All of these things are critical. Unfortunately, it’s not exactly clear — at least to folks new to the platform — how exactly to use LinkedIn to accomplish any of this.

LinkedIn groups, for example, are effectively useless.

You’re better off directing your connections to a Facebook group if you want to utilize the more private group structure for communication and content sharing. That’s how bad LinkedIn’s version of groups are — yet they’re what we gravitate to first when we think of building community.

No, the best ways to build community on LinkedIn are not exactly intuitive. So here are the most valuable strategies you should focus on instead.

1) Using status updates as a way to connect your followers.

Most of us think of LinkedIn status updates as purely a means of engaging connections with content — which they are. But they can also be used to encourage action among your followers.

In fact, that should be your eminent goal. Your followers should be commenting on your posts, sharing them, and discussing within them how genuinely they relate to what you’re saying. That’s why updates which ask a simple question — “Hey everyone, how do you motivate yourself on Monday? Tag someone you know who always comes ready to bring it at the beginning of the week” — work really well.

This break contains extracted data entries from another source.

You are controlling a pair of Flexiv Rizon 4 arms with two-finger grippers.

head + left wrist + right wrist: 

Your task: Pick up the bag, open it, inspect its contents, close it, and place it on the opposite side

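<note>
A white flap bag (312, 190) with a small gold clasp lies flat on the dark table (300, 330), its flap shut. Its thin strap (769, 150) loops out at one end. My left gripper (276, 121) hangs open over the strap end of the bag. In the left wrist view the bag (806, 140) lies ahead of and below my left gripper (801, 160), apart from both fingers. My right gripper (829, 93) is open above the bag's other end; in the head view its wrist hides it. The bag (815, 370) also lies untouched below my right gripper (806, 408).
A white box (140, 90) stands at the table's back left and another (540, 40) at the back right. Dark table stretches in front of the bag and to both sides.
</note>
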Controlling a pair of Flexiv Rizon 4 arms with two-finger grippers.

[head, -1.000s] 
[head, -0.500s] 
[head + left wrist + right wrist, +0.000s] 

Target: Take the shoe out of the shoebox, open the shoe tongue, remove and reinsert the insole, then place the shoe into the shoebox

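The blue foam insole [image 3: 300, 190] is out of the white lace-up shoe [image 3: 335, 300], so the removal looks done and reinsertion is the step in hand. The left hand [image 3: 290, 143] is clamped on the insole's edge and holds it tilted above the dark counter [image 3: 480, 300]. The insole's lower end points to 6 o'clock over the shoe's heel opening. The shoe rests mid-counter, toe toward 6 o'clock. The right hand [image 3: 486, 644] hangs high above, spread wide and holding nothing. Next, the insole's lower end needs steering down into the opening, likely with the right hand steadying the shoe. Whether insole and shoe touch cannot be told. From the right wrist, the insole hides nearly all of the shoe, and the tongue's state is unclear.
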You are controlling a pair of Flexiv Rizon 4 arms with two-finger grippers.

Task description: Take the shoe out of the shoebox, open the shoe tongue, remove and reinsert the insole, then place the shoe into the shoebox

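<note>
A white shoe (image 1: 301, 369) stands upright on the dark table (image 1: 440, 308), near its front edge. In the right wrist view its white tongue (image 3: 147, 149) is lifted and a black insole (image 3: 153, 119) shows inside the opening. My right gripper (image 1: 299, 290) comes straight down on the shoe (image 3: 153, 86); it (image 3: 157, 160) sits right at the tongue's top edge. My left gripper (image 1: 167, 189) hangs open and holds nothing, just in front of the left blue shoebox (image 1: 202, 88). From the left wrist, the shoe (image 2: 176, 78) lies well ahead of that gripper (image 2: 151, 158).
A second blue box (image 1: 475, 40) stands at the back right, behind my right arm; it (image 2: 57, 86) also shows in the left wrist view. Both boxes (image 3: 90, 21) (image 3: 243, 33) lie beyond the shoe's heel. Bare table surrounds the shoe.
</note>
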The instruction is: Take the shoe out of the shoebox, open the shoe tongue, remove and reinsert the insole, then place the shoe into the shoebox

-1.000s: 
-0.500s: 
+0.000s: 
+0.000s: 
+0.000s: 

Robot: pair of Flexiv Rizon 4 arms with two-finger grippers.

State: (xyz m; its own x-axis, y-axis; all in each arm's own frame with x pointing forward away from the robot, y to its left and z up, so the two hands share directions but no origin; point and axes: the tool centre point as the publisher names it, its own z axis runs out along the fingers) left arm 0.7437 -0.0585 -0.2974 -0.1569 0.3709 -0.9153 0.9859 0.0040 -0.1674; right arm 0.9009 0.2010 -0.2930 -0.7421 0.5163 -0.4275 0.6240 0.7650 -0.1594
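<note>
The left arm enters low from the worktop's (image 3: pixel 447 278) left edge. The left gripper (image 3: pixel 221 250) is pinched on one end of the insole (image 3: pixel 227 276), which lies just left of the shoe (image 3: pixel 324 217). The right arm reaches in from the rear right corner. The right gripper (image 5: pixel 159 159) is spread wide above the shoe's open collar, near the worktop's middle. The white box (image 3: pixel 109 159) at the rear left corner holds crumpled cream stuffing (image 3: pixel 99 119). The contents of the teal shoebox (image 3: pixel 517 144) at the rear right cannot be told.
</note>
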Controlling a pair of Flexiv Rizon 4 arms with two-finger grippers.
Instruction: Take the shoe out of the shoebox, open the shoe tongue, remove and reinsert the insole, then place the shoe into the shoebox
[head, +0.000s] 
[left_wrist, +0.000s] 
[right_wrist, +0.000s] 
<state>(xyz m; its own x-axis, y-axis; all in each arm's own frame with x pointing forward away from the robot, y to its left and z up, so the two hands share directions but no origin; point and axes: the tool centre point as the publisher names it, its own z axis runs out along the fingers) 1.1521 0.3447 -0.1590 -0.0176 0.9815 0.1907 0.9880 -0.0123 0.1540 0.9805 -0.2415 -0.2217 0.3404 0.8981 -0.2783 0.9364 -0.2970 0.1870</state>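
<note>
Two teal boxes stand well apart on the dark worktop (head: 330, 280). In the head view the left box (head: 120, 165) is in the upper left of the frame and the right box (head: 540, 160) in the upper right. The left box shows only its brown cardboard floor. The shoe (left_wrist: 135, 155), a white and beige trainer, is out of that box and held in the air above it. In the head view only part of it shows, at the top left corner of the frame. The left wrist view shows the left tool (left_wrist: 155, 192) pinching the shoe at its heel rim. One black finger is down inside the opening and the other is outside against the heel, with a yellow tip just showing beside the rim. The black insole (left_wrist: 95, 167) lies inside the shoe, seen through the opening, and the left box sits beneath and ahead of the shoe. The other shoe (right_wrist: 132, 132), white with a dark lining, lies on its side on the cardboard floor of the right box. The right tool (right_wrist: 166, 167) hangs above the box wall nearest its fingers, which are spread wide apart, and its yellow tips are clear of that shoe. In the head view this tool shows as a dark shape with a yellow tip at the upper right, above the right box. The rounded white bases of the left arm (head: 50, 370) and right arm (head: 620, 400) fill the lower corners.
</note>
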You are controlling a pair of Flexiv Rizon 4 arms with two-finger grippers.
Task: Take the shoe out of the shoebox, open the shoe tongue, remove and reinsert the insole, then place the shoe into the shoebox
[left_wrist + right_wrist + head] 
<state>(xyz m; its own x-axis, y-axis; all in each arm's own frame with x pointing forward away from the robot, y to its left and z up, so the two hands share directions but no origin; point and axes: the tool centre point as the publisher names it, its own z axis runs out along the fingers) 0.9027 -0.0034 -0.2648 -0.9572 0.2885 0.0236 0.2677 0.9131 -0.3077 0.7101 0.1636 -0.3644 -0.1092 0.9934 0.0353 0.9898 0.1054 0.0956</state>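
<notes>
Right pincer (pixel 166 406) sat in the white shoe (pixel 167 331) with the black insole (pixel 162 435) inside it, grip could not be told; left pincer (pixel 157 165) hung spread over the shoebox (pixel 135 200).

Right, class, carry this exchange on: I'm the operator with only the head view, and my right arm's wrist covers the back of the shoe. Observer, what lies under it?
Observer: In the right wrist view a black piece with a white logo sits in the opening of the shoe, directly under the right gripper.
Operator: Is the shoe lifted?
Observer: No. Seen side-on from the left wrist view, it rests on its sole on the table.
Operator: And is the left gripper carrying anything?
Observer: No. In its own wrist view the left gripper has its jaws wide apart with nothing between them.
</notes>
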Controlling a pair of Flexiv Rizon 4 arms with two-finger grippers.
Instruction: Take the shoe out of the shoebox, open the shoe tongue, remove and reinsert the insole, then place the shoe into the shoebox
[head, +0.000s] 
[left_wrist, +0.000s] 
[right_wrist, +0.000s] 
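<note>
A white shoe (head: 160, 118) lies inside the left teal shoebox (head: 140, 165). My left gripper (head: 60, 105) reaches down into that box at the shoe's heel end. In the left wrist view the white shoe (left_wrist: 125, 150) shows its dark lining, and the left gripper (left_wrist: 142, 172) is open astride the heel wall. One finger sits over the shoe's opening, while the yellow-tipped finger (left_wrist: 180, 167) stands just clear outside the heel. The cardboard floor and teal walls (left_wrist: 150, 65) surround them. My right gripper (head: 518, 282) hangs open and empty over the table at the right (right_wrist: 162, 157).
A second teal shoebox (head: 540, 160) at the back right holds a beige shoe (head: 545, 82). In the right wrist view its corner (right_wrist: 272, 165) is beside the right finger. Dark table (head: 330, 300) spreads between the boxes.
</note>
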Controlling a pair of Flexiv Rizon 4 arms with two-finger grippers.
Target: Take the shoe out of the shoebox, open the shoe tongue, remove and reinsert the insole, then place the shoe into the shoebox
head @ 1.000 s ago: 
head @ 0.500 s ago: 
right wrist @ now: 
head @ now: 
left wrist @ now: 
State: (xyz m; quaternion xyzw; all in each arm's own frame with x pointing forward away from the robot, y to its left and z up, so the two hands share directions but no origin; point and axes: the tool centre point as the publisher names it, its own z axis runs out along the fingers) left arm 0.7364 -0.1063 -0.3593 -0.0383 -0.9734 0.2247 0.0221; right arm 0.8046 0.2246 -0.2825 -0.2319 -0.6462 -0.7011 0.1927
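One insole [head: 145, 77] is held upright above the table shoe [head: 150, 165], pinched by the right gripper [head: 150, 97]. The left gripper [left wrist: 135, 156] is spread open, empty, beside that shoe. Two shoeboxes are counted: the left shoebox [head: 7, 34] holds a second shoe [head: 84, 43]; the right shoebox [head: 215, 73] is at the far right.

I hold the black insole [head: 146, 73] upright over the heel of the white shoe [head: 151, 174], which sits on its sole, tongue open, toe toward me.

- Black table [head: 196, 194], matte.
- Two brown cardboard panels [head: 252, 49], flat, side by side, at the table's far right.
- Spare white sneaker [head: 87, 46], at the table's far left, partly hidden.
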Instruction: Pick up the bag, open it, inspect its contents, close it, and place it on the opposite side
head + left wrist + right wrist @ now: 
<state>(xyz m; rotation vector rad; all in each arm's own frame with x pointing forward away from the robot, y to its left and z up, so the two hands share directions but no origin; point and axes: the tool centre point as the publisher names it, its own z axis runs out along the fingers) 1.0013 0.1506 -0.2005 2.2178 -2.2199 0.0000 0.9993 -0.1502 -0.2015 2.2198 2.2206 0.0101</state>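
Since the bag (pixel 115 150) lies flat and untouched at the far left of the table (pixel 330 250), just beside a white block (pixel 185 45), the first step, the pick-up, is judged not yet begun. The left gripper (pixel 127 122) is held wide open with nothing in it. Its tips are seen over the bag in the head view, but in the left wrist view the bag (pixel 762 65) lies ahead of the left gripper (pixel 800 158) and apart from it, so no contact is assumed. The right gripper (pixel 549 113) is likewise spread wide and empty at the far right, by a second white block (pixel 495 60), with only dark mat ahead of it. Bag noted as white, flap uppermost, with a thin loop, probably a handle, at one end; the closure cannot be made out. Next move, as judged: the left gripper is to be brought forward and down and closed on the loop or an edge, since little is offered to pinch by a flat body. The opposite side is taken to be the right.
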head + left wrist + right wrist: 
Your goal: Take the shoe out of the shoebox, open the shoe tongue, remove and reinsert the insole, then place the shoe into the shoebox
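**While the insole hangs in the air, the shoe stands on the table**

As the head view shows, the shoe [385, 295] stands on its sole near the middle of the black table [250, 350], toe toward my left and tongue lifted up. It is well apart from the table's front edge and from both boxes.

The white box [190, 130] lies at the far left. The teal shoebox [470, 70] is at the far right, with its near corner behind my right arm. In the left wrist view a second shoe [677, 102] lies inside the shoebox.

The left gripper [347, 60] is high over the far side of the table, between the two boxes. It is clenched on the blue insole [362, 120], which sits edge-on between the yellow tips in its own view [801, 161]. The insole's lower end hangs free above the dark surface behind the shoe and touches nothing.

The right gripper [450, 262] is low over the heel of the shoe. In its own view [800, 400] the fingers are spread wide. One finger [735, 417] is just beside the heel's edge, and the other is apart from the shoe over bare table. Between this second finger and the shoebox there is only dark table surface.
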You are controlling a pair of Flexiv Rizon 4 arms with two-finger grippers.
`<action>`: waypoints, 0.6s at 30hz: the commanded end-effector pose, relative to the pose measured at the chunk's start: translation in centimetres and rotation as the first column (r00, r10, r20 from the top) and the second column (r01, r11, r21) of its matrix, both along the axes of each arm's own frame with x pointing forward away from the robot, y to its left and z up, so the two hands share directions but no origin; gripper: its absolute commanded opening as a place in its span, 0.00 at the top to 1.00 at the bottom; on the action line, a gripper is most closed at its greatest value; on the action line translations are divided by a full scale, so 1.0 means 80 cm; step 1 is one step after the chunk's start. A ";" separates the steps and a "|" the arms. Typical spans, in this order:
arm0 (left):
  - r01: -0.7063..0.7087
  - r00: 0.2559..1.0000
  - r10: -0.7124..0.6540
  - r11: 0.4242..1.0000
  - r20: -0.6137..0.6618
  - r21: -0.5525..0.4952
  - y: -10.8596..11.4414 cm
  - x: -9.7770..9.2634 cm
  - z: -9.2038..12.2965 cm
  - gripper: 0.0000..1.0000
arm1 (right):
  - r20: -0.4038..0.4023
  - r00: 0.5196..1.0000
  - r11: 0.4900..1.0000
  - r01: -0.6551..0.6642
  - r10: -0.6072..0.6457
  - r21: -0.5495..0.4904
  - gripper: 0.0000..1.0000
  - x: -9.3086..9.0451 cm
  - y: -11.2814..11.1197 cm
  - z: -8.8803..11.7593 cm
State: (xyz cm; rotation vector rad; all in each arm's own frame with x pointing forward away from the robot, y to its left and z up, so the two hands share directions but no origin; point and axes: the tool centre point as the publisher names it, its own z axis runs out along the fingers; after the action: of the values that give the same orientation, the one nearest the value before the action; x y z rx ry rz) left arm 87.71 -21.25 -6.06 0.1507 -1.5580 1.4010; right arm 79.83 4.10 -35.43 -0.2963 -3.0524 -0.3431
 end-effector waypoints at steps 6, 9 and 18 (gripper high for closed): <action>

Consider how you operate inside of groups on Facebook. How you engage with other members inside the group, asking for advice and communicating with folks directly.

Do that in your status updates on LinkedIn, and you’ll generate the sort of energy and engagement around both your content and your presence that will elevate your reputation in the eyes of community members.

2) Keeping a very curated list of who you connect with.

This second piece may seem surprising: most people on LinkedIn think of their connections as a list strictly to be grown as opposed to curated.

The amount of connections you have is evidence of your influence — right?

Wrong. It’s a mistake to try and connect with as many people as possible. Instead, be purposeful with the people you forge online relationships with. Only seek out new connections whom you can learn from, or whom you think might benefit from the content you have to share — people whom you think might be interested in your clear, specific value-add.

Sure, operating in this way might lose you followers. But it will  gain you customers and colleagues.

3) Creating a LinkedIn messaging pod where people can connect directly and privately to strategize.

LinkedIn messaging or engagement pods are groups you create on Slack or Facebook consisting of LinkedIn contacts. You can use them to give your posts or articles an immediate boost.

Here’s what you do: Immediately after publishing something new on LinkedIn, share it in your messaging pod, and ask everyone to go engage with it or share it.

This is a remarkably effective way to bolster your posts and updates to ensure they don’t fade to irrelevance, getting buried beneath everyone else’s articles. But it only works if your group is purposeful about what folks are allowed to share. In the various pods that I run with my teams and clients at BAMF, we impose strict barriers to entry to ensure all the content we promote is something we’re comfortable co-signing.

It helps, to this end — do you notice a theme here? — to focus eminently on adding value.

Always, always, always — in your pods, through your status updates, in engaging with your connections — seek to provide unique value.

That’s what will cement your reputation as someone people need to know on LinkedIn — which will, of course, help you build a more formidable community.

And that, for most of us, is the ultimate goal of using LinkedIn, right?

If it’s not yet… well, consider this your call to action.